Keywords

1 Introduction

The fast Fourier transform (FFT) is a key mathematical tool and widely used in a variety of fields in science and engineering. In essence, the FFT of x, an m-dimensional vector of size \(N := N_1\times N_2 \times \cdots \times N_m\) is defined by \(y := FFT(x)\), which is obtained as follows,

$$\begin{aligned} \tilde{y} := \sum _{n_1=0}^{N_1-1} \sum _{n_2=0}^{N_2-1} \cdots \sum _{n_m=0}^{N_m-1} \tilde{{x}} \cdot e^{-2\pi i \left( \frac{k_1 n_1}{N_1} + \frac{k_2 n_2}{N_2} \cdots +\frac{k_m n_m}{N_m} \right) }, \end{aligned}$$
(1)

where \(\tilde{{y}} = y(k_1,k_2,\dots ,k_m) \), and \(\tilde{{x}} := x(n_1,n_2,\dots ,n_m)\).

From Eq. 1, we see that the FFT could be directly computed by a tensor product. However, this would cost \(\mathcal {O}(N \sum _{i=1}^{m}N_i)\), while the advantage of the FFT is that the cost can be reduced to \(\mathcal {O}(N \log _2 N)\) operations.

The parallel FFT is implemented by a sequence of 1-D or 2-D FFTs, see e.g., [13], which are computed using efficient intra-node optimized libraries, such as FFTW [11] and CUFFT [1]. Figure 1 shows the steps to perform a 3-D FFT, typical in molecular dynamics, c.f., [14, 17]. For some applications the input data has a shape ready to perform one-dimensional (pencils) or two-dimensional (slabs) FFTs and no initial nor final reshaping is needed. In [5], authors showed that saving one reshape step can accelerate the runtime around 25%, since, asymptotically, the multi-dimensional FFT runtime is dominated by the number of data-reshapes.

Fig. 1.
figure 1

Sequence for the computation of 3-D FFTs. If slab decomposition is possible, then an extra reshape step is saved.

In the current state-of-the-art, many authors have reported the impact of multi-process communication on distributed FFT performance [4, 12, 16, 18], using both binary and collective MPI communication schemes that are available in current libraries. In this paper, we study these performance impacts from a numerical perspective, with a focus on architecture and algorithmic tuning for better performance. We analyze the effects of the communication bottleneck on scalability and provide techniques to maintain linear scaling. In Sect. 2, we make evident how FFT computation halts scaling even using latest efforts on MPI communication and their ability to perform CUDA-aware communication and specialized MPI for accelerators such as the NCLL library from NVIDIA [2]. This is critical for upcoming exascale system with millions of cores [6]. When addressing how network topology issues break scalability, we also provide techniques to prevent them.

Finally, the FFT is a key component for applications ranging from electronics to molecular dynamics.
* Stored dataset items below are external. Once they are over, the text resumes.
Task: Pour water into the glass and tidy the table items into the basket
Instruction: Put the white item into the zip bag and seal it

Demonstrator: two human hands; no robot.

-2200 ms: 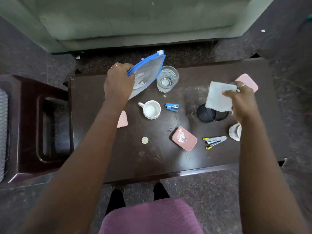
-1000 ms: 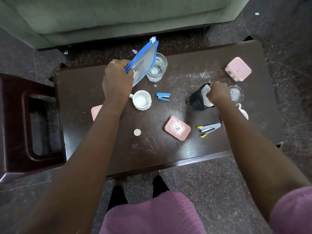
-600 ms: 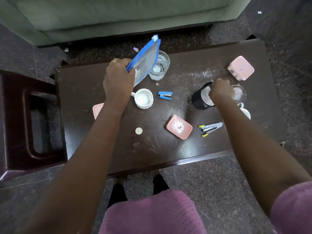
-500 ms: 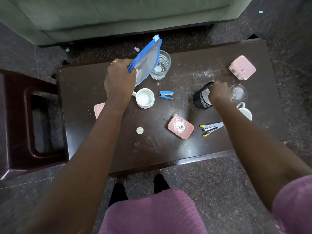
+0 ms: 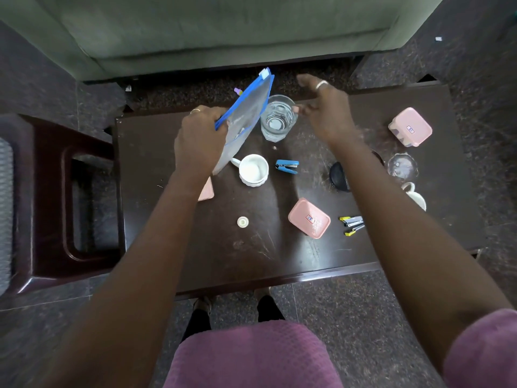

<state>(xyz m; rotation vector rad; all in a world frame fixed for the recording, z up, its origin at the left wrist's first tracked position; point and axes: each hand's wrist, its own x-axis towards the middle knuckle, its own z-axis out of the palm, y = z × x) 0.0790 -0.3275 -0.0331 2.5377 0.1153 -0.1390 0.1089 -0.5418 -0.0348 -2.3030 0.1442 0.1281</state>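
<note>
My left hand [image 5: 200,141] grips a clear zip pouch with blue edges [image 5: 246,113], held tilted above the dark table [image 5: 251,256]. A glass with water [image 5: 278,119] stands just right of the pouch. My right hand [image 5: 324,110] hovers beside the glass with fingers spread and nothing in it. The black mesh basket [image 5: 338,175] stands at the right, partly hidden by my right forearm. A white cup [image 5: 253,170], a blue stapler [image 5: 287,166] and a pink lid [image 5: 309,218] lie in the middle.
A pink box [image 5: 409,127], a glass lid [image 5: 402,166], a second white cup [image 5: 415,196] and yellow-tipped staplers [image 5: 352,222] sit at the right. A small white cap [image 5: 242,222] and another pink item [image 5: 207,190] lie left of centre. A green sofa [image 5: 223,32] stands behind, a dark chair [image 5: 64,205] to the left.
My right hand put the white paper into the black basket, let go, and moved up left to beside the glass. My left hand keeps holding the pouch.
</note>
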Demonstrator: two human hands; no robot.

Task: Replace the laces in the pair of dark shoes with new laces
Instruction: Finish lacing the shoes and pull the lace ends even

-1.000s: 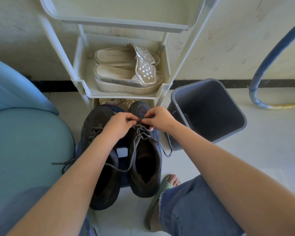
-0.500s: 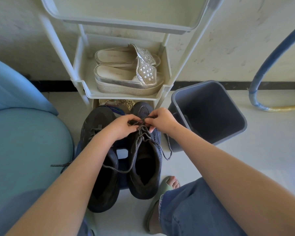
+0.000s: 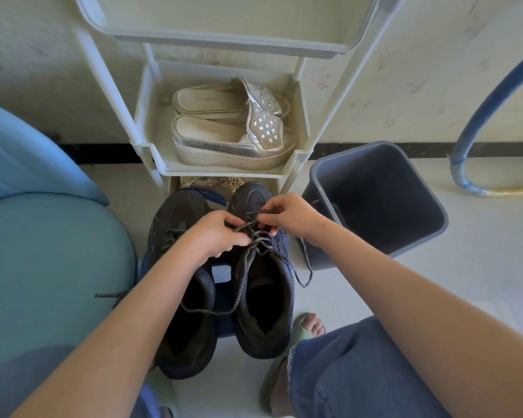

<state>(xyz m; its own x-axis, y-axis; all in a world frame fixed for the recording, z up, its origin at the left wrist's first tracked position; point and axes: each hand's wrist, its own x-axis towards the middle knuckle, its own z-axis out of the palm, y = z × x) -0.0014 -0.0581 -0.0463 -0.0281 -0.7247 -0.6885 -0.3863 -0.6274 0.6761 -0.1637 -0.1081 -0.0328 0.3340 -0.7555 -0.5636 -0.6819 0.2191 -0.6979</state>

It is used at small and large scale; as within software targeting exascale (e.g., LAMMPS [14] and HACC [10]) and those from the machine learning community [15]. Such applications are being prepared for very large computing systems, with hybrid components and complex topologies. Therefore, it is critical to ensure parallel FFT scalability at large-scale.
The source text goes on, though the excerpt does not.